JetBlue offered free wireless service as a test aboard one of its A320 jets last December. The service runs over a network called Kiteline, provided by LiveTV, which is also used to provide free in-flight television, a spokeswoman said. With the service, users can send e-mail and text messages through a variety of platforms, including Microsoft Exchange.

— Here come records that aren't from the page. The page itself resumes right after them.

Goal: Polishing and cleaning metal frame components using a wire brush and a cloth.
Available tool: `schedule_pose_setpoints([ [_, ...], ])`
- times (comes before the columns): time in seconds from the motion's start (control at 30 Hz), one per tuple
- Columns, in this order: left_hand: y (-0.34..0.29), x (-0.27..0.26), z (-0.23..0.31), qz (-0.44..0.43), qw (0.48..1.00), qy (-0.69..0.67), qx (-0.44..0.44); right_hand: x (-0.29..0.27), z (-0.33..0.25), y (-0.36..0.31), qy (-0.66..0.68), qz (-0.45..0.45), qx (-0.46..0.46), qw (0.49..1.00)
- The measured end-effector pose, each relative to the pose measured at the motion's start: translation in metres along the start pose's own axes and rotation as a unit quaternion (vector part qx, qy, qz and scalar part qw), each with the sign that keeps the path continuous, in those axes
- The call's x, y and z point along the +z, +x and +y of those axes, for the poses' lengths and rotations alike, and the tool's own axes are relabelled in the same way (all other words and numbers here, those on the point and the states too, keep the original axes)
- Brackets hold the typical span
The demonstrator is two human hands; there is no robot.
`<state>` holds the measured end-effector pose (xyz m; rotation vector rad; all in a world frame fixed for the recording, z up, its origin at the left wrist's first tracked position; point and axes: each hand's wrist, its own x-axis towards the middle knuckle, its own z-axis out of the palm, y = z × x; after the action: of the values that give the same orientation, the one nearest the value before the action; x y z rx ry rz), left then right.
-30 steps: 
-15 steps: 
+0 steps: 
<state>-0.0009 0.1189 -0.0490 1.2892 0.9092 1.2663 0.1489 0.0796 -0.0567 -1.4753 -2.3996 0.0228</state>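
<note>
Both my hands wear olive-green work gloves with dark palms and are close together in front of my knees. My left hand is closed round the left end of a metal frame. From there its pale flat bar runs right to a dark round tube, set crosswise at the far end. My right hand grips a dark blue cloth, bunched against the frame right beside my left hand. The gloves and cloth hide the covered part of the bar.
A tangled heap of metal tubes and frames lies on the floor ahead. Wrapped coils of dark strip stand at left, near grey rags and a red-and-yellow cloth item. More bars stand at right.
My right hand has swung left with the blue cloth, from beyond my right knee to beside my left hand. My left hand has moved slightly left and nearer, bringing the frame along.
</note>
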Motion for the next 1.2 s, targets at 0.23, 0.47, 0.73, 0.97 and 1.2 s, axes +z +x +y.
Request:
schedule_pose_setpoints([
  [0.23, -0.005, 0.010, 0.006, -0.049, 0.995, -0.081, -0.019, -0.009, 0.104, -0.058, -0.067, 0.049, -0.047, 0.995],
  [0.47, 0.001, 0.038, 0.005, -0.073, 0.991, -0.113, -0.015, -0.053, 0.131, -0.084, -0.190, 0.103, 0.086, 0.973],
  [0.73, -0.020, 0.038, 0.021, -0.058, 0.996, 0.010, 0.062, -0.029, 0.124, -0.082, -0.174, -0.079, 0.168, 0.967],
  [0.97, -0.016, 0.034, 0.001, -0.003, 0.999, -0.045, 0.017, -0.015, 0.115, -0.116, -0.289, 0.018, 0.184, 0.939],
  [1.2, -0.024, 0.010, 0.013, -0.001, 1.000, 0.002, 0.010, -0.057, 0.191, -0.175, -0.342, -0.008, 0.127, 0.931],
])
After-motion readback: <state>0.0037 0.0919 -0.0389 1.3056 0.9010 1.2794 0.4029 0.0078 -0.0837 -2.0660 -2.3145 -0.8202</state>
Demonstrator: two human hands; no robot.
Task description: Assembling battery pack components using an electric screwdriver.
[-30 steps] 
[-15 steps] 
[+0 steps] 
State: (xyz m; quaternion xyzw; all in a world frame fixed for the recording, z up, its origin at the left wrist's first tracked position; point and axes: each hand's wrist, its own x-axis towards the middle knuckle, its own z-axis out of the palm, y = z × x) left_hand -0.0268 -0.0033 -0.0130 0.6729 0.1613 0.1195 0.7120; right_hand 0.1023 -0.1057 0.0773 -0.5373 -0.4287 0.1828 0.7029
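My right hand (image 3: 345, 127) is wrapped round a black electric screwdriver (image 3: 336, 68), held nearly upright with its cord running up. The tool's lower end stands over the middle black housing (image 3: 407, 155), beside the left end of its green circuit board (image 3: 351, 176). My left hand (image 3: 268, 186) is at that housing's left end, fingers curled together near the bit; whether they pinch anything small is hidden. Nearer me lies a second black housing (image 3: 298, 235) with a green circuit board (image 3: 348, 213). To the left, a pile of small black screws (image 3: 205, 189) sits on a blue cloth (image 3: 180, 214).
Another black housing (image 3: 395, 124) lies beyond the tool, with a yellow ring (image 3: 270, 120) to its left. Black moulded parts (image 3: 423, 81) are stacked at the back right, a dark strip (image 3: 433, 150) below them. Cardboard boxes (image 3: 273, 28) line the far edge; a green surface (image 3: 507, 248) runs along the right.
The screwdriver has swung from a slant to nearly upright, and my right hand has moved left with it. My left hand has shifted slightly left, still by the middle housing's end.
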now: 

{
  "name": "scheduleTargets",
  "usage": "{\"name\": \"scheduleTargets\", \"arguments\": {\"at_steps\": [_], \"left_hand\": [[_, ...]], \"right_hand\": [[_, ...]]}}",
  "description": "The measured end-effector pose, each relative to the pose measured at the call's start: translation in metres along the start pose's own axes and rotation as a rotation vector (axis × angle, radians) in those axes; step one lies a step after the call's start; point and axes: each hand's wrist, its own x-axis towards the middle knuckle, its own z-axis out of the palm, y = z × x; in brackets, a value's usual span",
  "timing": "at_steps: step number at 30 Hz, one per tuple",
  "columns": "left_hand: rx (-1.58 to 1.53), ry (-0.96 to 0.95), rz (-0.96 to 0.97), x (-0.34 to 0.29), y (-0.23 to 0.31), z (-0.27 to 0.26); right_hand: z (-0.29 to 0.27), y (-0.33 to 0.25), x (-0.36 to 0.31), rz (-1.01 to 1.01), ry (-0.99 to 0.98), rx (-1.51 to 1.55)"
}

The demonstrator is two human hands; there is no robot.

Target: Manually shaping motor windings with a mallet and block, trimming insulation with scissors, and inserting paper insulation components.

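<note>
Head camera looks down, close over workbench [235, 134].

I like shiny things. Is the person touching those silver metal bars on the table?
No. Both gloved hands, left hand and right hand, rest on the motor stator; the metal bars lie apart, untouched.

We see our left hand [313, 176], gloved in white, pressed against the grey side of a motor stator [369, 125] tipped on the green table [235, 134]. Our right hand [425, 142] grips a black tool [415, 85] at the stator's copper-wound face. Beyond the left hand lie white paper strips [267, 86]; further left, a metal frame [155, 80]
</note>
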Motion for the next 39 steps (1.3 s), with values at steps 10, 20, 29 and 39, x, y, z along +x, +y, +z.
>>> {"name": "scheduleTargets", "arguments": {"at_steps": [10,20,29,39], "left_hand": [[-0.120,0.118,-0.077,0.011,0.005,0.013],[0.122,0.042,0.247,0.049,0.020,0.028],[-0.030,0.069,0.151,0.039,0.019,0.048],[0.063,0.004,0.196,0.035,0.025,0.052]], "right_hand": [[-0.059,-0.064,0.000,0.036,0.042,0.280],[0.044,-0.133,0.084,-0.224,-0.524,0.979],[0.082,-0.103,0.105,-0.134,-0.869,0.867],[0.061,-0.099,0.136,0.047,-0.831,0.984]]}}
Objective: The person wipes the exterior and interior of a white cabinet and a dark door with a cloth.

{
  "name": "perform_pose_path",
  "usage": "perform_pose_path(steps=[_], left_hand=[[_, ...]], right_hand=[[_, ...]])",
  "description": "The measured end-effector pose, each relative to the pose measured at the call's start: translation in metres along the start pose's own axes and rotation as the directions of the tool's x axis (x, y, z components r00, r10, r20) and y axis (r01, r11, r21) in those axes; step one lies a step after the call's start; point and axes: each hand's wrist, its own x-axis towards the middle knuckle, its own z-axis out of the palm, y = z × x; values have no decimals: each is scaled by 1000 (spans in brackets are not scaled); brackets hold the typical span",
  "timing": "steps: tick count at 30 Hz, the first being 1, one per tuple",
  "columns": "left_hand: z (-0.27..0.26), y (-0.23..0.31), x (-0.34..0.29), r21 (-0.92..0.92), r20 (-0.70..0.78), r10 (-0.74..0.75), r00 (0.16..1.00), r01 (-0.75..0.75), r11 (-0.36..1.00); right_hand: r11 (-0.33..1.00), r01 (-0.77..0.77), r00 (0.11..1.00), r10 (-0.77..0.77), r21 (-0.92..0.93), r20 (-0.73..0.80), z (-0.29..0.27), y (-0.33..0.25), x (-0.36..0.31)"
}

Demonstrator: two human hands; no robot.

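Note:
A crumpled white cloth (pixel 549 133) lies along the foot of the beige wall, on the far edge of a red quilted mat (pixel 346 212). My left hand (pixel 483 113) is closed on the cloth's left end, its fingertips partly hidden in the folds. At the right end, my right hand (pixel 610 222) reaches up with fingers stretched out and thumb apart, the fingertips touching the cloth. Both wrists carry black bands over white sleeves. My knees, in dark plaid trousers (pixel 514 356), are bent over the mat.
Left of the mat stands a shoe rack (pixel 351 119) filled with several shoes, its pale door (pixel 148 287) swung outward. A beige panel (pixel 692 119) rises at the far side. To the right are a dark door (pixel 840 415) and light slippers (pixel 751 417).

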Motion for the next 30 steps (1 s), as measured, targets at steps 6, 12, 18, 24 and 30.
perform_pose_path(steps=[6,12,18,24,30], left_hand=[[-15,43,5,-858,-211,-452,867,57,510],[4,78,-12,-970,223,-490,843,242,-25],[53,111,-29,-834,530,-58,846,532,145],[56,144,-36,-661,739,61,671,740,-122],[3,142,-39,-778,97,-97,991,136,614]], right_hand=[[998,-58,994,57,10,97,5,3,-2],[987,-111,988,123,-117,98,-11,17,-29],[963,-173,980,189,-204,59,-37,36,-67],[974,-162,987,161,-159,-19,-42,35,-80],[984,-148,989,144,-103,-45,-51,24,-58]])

JetBlue also has a contract with Amazon.com that enables passengers to make purchases from the online retail site via the wireless service.
So far, the spokeswoman said, JetBlue testing aboard the single aircraft has been "very successful," and the airline plans to use feedback from the test to develop a plan for a fleetwide rollout.
Both AirCell and Row 44 said they are working with other airlines considering in-flight Wi-Fi service, although they declined to name any.
A Big Draw or a Pricey Risk?
While the airlines and equipment providers are publicly optimistic about their rollout plans, analysts said questions remain about the market for the service as well as the capability of the technology.
Jack Gold, an analyst at J.Gold Associates LLC in Northboro, Mass., said the airlines are probably taking time to weigh the costs of the new equipment against the number of passengers they expect to be willing to pay for it. "Can the airlines make this affordable and offer enough performance so that I will want to use the service?" Gold asked.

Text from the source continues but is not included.